# 06:12, 06:16



## QuadHelix (Nov 14, 2016)

no


----------



## WildPolitics (Nov 14, 2016)

I love the tempo of this and your previous piece QuadHelix. I do wonder if you might be better served in the poetry thread. As non-fiction bods, perhaps we are too literal for your craft!!

That said, I read both pieces aloud, presuming they were performance prose and found they really worked. That gave time to pause. The emphasis gave some clarity.

Couple of things about this piece that confounded me.The end word or phrase for each sentence seems to have some different treatments. Sometimes a '–', sometimes a ';'.  Is this intentional? If so, I wasn't quite sure how to read it (aloud I mean).

I think I understood most of it and think you might have a bent of genius. But, I didn't get (4) 'Skeleton' and didn't understand (6) 'Naught. screw' or  (9) 'Bone'.
It has to be said that your command of this area FAR outstrips mine (I am not even sure if this is mathematics, or somehting even more complex!), so these may be obvious for someone wiser.

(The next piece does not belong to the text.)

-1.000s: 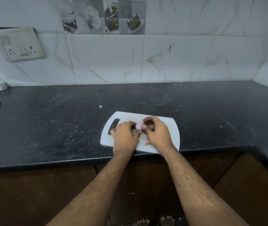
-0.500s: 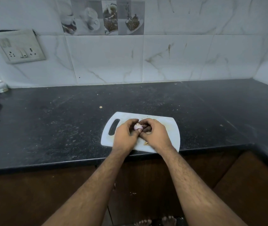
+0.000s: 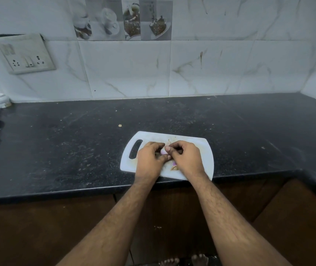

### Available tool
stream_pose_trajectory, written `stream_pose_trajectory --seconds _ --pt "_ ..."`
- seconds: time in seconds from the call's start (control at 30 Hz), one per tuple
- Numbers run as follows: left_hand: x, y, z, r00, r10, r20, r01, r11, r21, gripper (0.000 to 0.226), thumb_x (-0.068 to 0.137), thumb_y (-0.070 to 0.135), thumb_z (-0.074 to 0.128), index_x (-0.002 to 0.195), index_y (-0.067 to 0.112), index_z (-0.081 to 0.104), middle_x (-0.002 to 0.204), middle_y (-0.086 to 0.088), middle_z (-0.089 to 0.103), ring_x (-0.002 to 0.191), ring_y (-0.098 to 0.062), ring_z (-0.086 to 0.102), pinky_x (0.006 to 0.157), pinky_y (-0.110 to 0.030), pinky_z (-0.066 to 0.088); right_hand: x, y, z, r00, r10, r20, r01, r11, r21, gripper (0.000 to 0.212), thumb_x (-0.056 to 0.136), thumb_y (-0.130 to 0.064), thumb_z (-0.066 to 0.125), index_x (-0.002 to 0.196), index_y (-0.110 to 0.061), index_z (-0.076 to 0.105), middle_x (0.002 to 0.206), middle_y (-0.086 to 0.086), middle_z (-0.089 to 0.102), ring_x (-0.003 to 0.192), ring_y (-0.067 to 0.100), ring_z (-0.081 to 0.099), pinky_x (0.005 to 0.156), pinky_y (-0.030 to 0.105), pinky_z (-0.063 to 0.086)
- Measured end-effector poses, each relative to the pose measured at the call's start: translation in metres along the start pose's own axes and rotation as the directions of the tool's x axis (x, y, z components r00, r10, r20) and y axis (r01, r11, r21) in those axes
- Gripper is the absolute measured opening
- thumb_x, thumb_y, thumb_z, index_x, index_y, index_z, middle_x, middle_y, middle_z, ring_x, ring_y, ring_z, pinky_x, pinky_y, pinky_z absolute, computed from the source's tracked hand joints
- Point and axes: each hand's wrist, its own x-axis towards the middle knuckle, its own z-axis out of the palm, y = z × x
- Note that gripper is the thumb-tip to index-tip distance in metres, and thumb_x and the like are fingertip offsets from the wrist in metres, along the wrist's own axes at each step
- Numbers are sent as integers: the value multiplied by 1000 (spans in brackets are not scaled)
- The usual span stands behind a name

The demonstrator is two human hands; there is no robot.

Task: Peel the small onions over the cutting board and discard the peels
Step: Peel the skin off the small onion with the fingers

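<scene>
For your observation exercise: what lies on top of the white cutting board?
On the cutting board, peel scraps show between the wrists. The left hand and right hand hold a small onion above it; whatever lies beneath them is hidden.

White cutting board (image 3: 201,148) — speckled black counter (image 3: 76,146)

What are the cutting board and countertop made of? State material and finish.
Cutting board: probably plastic, matte white, with a moulded handle slot and rounded corners. Countertop: looks like polished dark stone, perhaps granite, given its fine pale speckles and soft sheen.
</scene>
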Motion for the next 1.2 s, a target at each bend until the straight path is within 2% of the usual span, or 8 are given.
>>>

I have to ask, are you intending to perform these pieces somewhere?


----------



## QuadHelix (Nov 15, 2016)

Is it poetry? _That is the question._

Number, descript, wisdom - theme. There is no specific style, but sweet spots, I endured.

The more I say, the more I ruin it.

_The descriptor, not._

5 is the hardest, what's your take on it?


----------



## QuadHelix (Dec 8, 2016)

ab no


----------



## Bard_Daniel (Dec 10, 2016)

Um, what exactly is this? Maybe it's because I'm more of an arts man than that of science but I really don't get it...


----------